By Prison Legal News

On May 23, 2014, the Medical Examiner’s Office in Nashville completed an autopsy report on Tennessee state prisoner Jeffery Sills, 43, who was murdered at the South Central Correctional Facility in Clifton, Wayne County on March 28. The facility is operated by Corrections Corporation of America (CCA), the nation’s largest for-profit prison company.

Sills’ death was classified as a homicide caused by “blunt and sharp force injuries.” He was allegedly beaten and stabbed to death by his cellmate, Travis Bess, who was later transferred to the Riverbend Maximum Security Institution.

Jeffery Sills was at least the second prisoner murdered at the CCA-run prison since September 1, 2013, when Gerald Ewing, 28, was killed during a series of fights at the facility.
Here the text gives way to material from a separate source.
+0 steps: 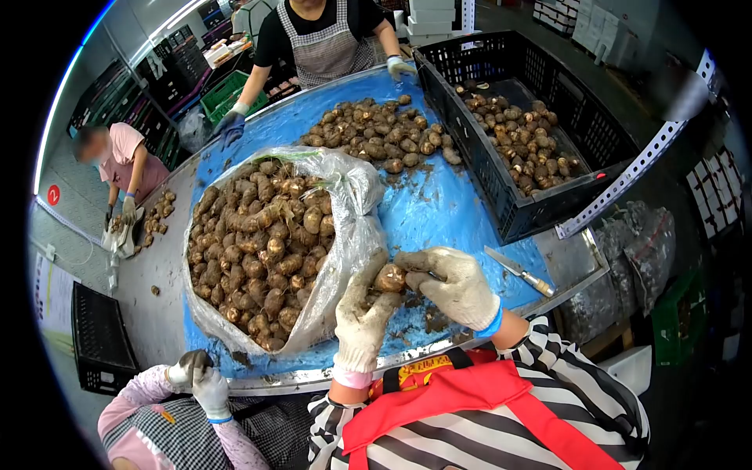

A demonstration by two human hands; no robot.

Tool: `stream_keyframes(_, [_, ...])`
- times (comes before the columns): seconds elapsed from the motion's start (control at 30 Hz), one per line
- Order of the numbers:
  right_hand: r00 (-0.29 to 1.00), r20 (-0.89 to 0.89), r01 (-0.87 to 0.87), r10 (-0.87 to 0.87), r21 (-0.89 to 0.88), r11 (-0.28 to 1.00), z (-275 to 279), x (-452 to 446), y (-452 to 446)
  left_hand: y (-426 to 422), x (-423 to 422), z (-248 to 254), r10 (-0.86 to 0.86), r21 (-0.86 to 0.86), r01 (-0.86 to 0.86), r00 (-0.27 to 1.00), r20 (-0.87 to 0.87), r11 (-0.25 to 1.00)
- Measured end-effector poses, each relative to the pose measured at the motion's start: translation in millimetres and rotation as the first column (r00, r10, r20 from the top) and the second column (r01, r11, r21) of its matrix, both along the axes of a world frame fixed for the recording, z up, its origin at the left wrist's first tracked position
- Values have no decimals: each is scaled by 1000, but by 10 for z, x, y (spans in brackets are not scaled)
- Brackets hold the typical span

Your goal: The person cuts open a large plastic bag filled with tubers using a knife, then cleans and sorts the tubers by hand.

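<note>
My left hand [366, 307], in a soiled white glove, is closed around a brown taro-like tuber [390, 278] near the table's front edge. My right hand [454, 283], gloved too, pinches the same tuber from the right, so both hands hold it between them. Left of my hands, a large clear plastic bag [359, 205] lies open, full of brown tubers [258, 251]. A knife [521, 272] with a wooden handle rests on the blue sheet [419, 219] to the right of my right hand. Behind the bag is a loose pile of tubers [376, 131].
A black crate [501, 176] with tubers stands at the right, beside a perforated metal post [619, 188]. One co-worker [329, 39] stands across the table, another [133, 160] at far left, a third [188, 415] at lower left. A black crate [100, 337] is at left.
</note>
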State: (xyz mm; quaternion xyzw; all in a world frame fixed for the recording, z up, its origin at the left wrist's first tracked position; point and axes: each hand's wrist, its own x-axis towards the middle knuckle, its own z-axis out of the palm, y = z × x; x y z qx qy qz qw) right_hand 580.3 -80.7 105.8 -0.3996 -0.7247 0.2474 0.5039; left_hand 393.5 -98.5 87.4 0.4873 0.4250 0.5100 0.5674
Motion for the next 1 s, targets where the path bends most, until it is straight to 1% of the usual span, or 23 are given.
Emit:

Comparably, according to the Tennessee Department of Correction there were no homicides at state-run prisons in calendar year 2013 and to date this year.

Jeffery Sills’ death was particularly brutal, according to the autopsy report. He suffered lacerations, abrasions and contusions to his head and neck, fractured cheek and nasal bones, cutting and stab/puncture wounds, and hemorrhages in the “posterior cervical spinal muscles” and “skeletal muscle of back and intercostal muscles of posterior thorax.”